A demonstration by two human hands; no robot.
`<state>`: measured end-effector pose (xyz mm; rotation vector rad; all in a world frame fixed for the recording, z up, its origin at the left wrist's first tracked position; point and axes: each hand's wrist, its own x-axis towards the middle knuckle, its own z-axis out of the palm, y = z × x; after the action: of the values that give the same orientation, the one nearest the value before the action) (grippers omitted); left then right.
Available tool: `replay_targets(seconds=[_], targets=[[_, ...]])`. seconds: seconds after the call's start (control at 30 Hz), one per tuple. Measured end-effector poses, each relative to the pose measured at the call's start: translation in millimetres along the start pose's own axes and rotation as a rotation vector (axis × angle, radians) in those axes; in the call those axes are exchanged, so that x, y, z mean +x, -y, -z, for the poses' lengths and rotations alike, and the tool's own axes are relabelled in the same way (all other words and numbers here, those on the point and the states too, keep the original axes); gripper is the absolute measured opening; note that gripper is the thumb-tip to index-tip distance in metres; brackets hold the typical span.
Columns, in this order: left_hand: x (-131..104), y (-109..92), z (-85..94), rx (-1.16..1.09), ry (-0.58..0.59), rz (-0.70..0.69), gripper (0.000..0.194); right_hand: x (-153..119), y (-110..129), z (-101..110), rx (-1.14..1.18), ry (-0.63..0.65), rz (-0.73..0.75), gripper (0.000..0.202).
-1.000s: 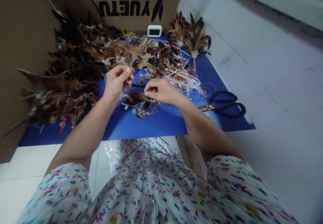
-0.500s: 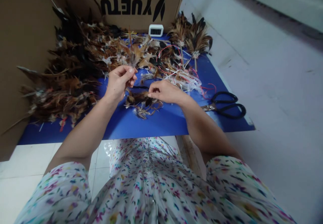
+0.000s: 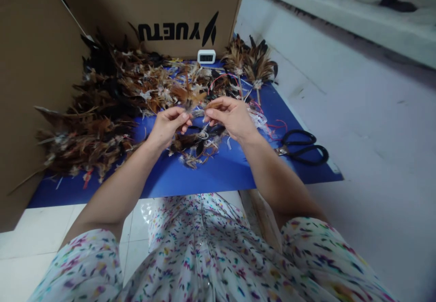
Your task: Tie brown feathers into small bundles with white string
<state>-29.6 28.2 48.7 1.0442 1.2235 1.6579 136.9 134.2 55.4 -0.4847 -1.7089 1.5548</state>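
My left hand [image 3: 169, 126] is closed in a pinch on the base of a small bunch of brown feathers [image 3: 185, 96], whose tips fan upward. Close to its right, my right hand [image 3: 235, 119] pinches a slim brown feather [image 3: 214, 105]. A narrow gap separates the two sets of fingertips. Below them, on a blue board [image 3: 200, 181], lies a loose heap of small brown and dark feathers [image 3: 191, 152]. The quill ends inside both pinches are too small to make out.
Large piles of brown and black feathers [image 3: 98, 134] cover the left and back. Black-handled scissors [image 3: 306, 147] lie at the right edge, near white and red strips [image 3: 260, 119]. Tied feather bunches [image 3: 260, 63] and a small white digital clock [image 3: 206, 56] stand before a cardboard box [image 3: 119, 2].
My right hand has risen from the loose feather heap to beside my left hand, now with a feather in its fingers. The view has tilted up slightly.
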Motion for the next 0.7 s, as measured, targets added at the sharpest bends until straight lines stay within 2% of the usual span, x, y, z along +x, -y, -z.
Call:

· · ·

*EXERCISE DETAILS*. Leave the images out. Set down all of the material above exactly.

*EXERCISE RESPONSE*.
A demonstration by two human hands; no robot.
`<state>`: measured end-effector pose (xyz mm; rotation vector rad; all in a world frame fixed for the recording, z up, its origin at the left wrist's first tracked position; point and axes: each hand's wrist, its own x-axis towards the middle knuckle, its own z-axis out of the palm, y = z × x; after the action: of the values that give the same orientation, the one nearest the value before the action) (grippers omitted); left then right.
Available tool: `replay_targets(seconds=[_], targets=[[_, ...]])`. seconds: seconds after the call's start (control at 30 Hz), one per tuple. Measured end-effector poses, each relative to the pose measured at the call's start: translation in millimetres along the start pose's own axes and rotation as a rotation vector (axis × angle, radians) in those axes; in the call those axes are exchanged, so that x, y, z mean +x, -y, -z, for the poses' lengths and rotations alike, and the tool's own axes are relabelled in the same way (all other words and numbers here, those on the point and the states too, keep the original axes); gripper is the absolute measured opening; note that gripper is the thumb-tip to index-tip distance in metres; brackets hold the typical span.
Columns, in this order: left_hand: x (-131..104), y (-109..92), z (-85..94), rx (-1.16..1.09), ry (-0.58..0.59), rz (-0.70..0.69), gripper (0.000..0.194); right_hand: x (-153..119), y (-110..129), z (-101..110), rx (-1.14..1.18), ry (-0.63..0.65), rz (-0.73..0.75), gripper (0.000..0.202).
-1.000s: 
-0.500s: 
+0.000s: 
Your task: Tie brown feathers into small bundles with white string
<state>-29.6 28.2 48.7 1.0442 1.2235 1.6579 136.9 134.2 55.4 -0.4847 -1.7089 1.5548</state>
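My left hand [image 3: 169, 126] is closed in a pinch on the base of a small bunch of brown feathers [image 3: 185, 96], whose tips fan upward. Close to its right, my right hand [image 3: 235, 119] pinches a slim brown feather [image 3: 214, 105]. A narrow gap separates the two sets of fingertips. Below them, on a blue board [image 3: 200, 181], lies a loose heap of small brown and dark feathers [image 3: 191, 152]. The quill ends inside both pinches are too small to make out.
Large piles of brown and black feathers [image 3: 98, 134] cover the left and back. Black-handled scissors [image 3: 306, 147] lie at the right edge, near white and red strips [image 3: 260, 119]. Tied feather bunches [image 3: 260, 63] and a small white digital clock [image 3: 206, 56] stand before a cardboard box [image 3: 119, 2].
My right hand has risen from the loose feather heap to beside my left hand, now with a feather in its fingers. The view has tilted up slightly.
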Motion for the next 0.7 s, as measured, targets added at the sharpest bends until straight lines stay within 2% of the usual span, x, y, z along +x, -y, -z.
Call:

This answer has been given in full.